Independientemente del tipo de suelo que lo recubra (roca, nieve, tierra, vegetación, etc.), los terreno empinados, inclinados, escarpados deben transitarse (subirse o bajarse, treparse o destreparse) teniendo en cuenta ciertas precauciones:
- No caminar de cara a la pendiente. Lo que obliga a caminar en diagonal o en zigzag, y siempre (sobre todo si por lo que fuera no es posible ir en zigzag) hay que mantener una distancia de seguridad, la suficiente para que si alguien se cae, no arrastre consigo al resto del grupo, y pueda ser frenado, o esquivado y luego socorrido por el resto de sus compañeros. Subir o bajaren diagonal es además más descansado, y causa un menor impacto al terreno y a nuestras articulaciones.
Marchando al aire libre por zonas de terreno con pendiente.
- No habrá que marchar en línea recta, por la misma razón de seguridad por la que hay que hacerlo siguiendo diagonales.
- Si el paso es muy peligroso o riesgoso, habrá que pasarlo de a uno, con aseguramiento o asistencia de los otros miembros del grupo. El Guía puede opcionalmente indicar al resto de las personas del grupo donde pisar o el camino a seguir desde una posición segura o de avanzada.
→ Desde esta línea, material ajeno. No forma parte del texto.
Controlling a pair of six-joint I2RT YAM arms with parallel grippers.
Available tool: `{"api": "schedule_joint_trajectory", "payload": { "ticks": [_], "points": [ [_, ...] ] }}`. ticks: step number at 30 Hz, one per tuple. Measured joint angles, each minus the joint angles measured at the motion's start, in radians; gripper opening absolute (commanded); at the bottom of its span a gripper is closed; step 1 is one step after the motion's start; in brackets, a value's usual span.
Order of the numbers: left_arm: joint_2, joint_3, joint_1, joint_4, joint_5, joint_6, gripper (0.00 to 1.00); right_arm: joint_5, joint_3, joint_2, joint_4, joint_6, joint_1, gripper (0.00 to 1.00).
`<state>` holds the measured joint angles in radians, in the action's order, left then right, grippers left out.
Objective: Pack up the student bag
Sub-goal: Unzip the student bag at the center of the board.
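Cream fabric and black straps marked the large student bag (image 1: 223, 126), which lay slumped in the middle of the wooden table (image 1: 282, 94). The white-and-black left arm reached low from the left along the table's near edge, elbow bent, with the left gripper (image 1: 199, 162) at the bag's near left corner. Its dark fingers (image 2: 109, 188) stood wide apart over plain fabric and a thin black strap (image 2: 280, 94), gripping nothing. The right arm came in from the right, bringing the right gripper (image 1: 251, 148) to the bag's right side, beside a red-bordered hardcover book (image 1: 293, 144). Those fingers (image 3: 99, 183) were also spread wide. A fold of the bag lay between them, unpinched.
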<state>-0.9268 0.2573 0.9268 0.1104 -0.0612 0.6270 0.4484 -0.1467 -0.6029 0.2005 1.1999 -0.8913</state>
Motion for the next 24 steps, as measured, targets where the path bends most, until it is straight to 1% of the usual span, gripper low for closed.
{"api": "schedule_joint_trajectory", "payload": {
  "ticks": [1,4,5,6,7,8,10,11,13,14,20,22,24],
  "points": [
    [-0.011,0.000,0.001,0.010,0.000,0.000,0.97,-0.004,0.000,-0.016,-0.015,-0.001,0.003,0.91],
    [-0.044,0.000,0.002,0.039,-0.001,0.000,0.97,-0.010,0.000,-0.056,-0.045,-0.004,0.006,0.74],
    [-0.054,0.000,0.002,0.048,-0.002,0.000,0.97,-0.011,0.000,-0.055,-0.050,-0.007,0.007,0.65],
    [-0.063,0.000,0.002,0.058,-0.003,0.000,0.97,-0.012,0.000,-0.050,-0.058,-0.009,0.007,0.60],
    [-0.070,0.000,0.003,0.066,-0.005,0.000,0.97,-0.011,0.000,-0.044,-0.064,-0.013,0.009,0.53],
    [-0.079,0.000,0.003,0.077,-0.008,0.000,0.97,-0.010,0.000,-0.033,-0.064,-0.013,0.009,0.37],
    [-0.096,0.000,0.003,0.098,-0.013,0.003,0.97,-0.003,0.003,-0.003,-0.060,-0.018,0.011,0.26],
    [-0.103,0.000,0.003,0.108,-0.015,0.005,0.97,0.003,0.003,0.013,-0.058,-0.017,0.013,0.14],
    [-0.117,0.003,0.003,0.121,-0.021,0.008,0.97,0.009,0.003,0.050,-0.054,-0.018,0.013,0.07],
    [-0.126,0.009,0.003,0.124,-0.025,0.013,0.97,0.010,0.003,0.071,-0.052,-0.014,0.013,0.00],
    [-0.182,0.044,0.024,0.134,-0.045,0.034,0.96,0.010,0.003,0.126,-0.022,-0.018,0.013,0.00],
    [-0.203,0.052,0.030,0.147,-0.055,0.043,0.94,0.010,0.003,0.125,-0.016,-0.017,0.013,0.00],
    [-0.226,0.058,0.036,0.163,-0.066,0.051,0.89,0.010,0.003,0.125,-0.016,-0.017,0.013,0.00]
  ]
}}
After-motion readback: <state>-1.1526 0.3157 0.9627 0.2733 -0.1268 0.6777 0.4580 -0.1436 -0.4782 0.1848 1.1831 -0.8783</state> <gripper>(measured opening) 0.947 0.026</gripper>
Algunos recomiendan que el Guía en estos casos baje último para cumplir esta función, pero si existe un Guía de segundo (de cola o "escoba") esto no será necesario, y si el camino sólo lo conoce él, o es complicado por otras cuestiones objetivas (grietas, neveros que implique tallado de escalones, etc.) no será posible por no ser recomendable.
Progresando en senderismo por zonas de terreno empinado.